Transcribe the full listing exactly, and drop every picture.

"""

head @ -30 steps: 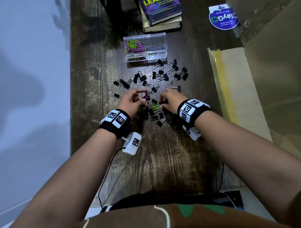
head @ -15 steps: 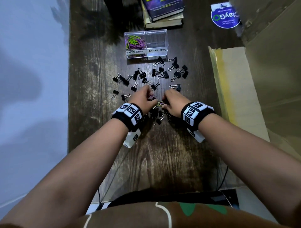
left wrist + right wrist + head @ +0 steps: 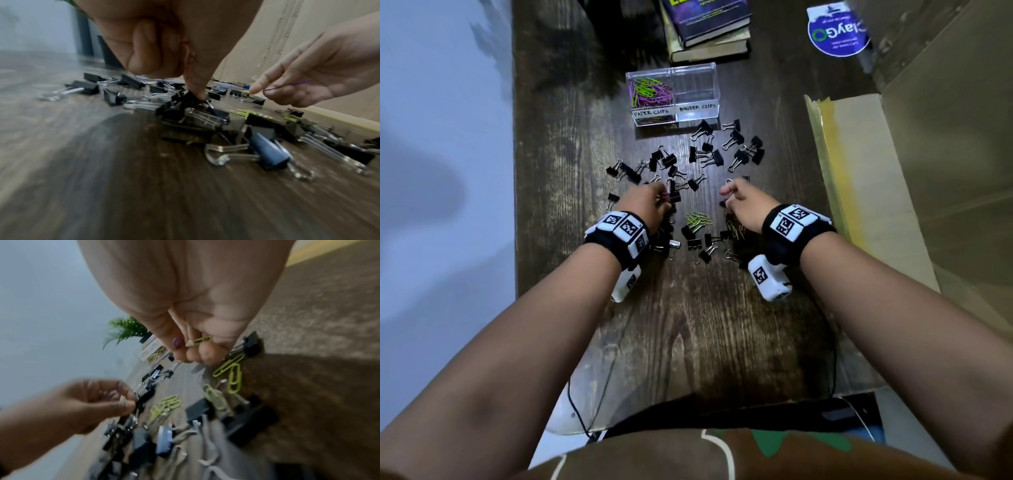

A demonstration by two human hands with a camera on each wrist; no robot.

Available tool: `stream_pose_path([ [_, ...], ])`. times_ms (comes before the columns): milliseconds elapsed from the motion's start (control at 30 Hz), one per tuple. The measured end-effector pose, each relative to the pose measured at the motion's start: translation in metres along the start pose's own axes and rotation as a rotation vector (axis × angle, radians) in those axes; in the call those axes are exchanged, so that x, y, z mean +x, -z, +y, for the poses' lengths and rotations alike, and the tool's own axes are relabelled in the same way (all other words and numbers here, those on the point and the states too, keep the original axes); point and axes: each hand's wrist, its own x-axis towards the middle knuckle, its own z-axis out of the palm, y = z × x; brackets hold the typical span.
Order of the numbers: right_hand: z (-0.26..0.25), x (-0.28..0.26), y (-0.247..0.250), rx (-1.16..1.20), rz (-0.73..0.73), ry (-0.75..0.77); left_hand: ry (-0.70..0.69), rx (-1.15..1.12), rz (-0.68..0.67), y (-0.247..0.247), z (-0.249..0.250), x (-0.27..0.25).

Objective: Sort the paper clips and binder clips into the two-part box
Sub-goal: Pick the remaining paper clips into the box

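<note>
The clear two-part box stands at the back; its left part holds purple and green paper clips, and its right part, labelled BINDER CLIPS, is empty. Black binder clips lie scattered in front of it. Green paper clips lie between my hands. My left hand has its fingers curled and pinches a black binder clip in the heap. My right hand is raised a little over the table and grips a green paper clip and a purple paper clip in curled fingers.
Stacked books lie behind the box, with a blue round sticker to their right. A cardboard sheet lines the table's right edge, and a pale wall runs along the left. Bare wood lies nearer to me.
My hands were close together over the middle pile and have drawn apart. The right hand moved right and up with paper clips, and the left hand shifted left onto the black clips.
</note>
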Motion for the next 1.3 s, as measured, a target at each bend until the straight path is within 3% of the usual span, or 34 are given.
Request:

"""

Expected output =
head @ -30 steps: 
head @ -15 steps: 
left wrist + right wrist + head @ +0 steps: 

A demonstration by two human hands with a camera on each wrist; no robot.

Available tool: `stream_pose_path([ [_, ...], ])`. times_ms (comes before the columns): milliseconds elapsed from the motion's start (control at 30 Hz), one per tuple. The measured end-effector pose, each relative to the pose measured at the motion's start: translation in metres along the start pose's own axes and rotation as a rotation vector (axis × angle, radians) in those axes; in the call those axes are exchanged, so that x, y, z mean +x, -z, +y, for the poses' lengths and rotations alike, and the tool's own axes are relabelled in the same way (all other words and numbers here, those on the point and the states too, keep the original axes); point and axes: each hand's wrist, its own x-axis towards the middle knuckle, its own z-axis out of the palm, y = z × x; brackets hold the typical span.
Order of the numbers: right_hand: z (-0.26..0.25), x (-0.28..0.26), y (-0.247..0.250), rx (-1.16..1.20), rz (-0.73..0.73), ry (-0.75..0.77); left_hand: ry (-0.70..0.69), rx (-1.15..1.12), rz (-0.68..0.67), y (-0.247..0.247), z (-0.249..0.250), x (-0.27..0.25).

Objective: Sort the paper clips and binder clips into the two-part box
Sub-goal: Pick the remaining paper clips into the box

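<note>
The clear two-part box stands at the back; its left part holds purple and green paper clips, and its right part, labelled BINDER CLIPS, is empty. Black binder clips lie scattered in front of it. Green paper clips lie between my hands. My left hand has its fingers curled and pinches a black binder clip in the heap. My right hand is raised a little over the table and grips a green paper clip and a purple paper clip in curled fingers.
Stacked books lie behind the box, with a blue round sticker to their right. A cardboard sheet lines the table's right edge, and a pale wall runs along the left. Bare wood lies nearer to me.
My hands were close together over the middle pile and have drawn apart. The right hand moved right and up with paper clips, and the left hand shifted left onto the black clips.
</note>
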Motion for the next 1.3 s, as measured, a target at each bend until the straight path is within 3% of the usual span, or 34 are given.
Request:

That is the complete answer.